4.) In a similar vein to the previous two points, there isn’t enough star power in the game of Soccer. In basketball, you have huge names like LeBron, Wade, and John Wall that can completely revive a dying franchise just by playing for them.  In Football, you have quarterbacks hosting SNL.  In Baseball, you have Steven Strasburg.  In every major American sport, the addition of one key player can make a team exciting to watch.  This is not the case in Soccer.  The LA Galaxy added David Beckham, and they still sucked.  Team USA’s biggest star this year (and arguably the past two world cups,) was Landon Donovan, and do you know how many points he scored?  Three! He scored three points.  That is less than Daniel Orton’s average coming off the bench last year.  And he is supposed to be what sells soccer to the United States?  Give me a break.

5.) Bottom Line?  The United States loves to root for a winner. Look at the Olympics, where the United States falls in love with Michael Phelps every four years.  Or perhaps a better example, the US Hockey team last year.  I have never really cared about Hockey before, but I sure wanted to see the good old US of A tackle our neighbors to the north.  The ones that took the game way more seriously than us.  Why?  Because as Americans, we’re used to winning, and conversely, we hate losing.  If the men’s Soccer team had gone on an improbable run this year and won the World Cup, the game may have caught on in the States.  Most likely, it would have taken sustained success at the international level.  But without a winning team to get behind, most of the United States will just turn to the NBA draft, where even the losers become winners.

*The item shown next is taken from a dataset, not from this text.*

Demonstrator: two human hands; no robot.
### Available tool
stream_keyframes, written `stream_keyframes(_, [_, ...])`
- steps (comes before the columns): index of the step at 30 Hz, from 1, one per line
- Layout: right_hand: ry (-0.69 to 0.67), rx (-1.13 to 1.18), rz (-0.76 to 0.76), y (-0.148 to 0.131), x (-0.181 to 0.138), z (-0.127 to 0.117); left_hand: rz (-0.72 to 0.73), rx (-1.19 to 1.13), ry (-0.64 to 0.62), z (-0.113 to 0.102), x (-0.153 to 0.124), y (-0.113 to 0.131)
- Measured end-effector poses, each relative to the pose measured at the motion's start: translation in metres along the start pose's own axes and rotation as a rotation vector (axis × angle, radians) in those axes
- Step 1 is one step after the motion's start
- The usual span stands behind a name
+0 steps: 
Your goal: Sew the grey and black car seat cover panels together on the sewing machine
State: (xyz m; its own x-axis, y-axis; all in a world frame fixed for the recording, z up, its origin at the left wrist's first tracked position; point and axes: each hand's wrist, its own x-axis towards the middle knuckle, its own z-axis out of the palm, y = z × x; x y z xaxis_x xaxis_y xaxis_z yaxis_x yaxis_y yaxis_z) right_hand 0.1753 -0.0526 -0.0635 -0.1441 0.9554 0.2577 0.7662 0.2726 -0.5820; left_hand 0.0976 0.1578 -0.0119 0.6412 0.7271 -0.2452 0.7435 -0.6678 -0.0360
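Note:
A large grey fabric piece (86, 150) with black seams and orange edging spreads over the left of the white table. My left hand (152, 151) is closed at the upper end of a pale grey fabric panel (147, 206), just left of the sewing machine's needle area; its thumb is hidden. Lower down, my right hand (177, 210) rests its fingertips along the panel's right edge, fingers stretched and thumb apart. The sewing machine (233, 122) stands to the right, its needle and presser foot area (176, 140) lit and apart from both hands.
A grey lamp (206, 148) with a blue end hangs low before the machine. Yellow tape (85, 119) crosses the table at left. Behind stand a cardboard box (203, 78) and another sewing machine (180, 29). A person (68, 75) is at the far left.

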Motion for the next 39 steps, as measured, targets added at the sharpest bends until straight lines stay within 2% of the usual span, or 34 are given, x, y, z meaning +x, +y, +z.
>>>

Listen, I loved the excitement the world cup brought just as much as the next KSR writer.  But the fact of the matter is, few of us will care until another four years from now.  The sport just isn’t built for America, and America isn’t built for the sport. There is nothing wrong with that, that’s just the way it is.  Once every four years I will wake up at 8 in the morning to go to the bar to drink and yell once or twice every two hours.  But will it ever be more than a one night stand here?  Not a chance.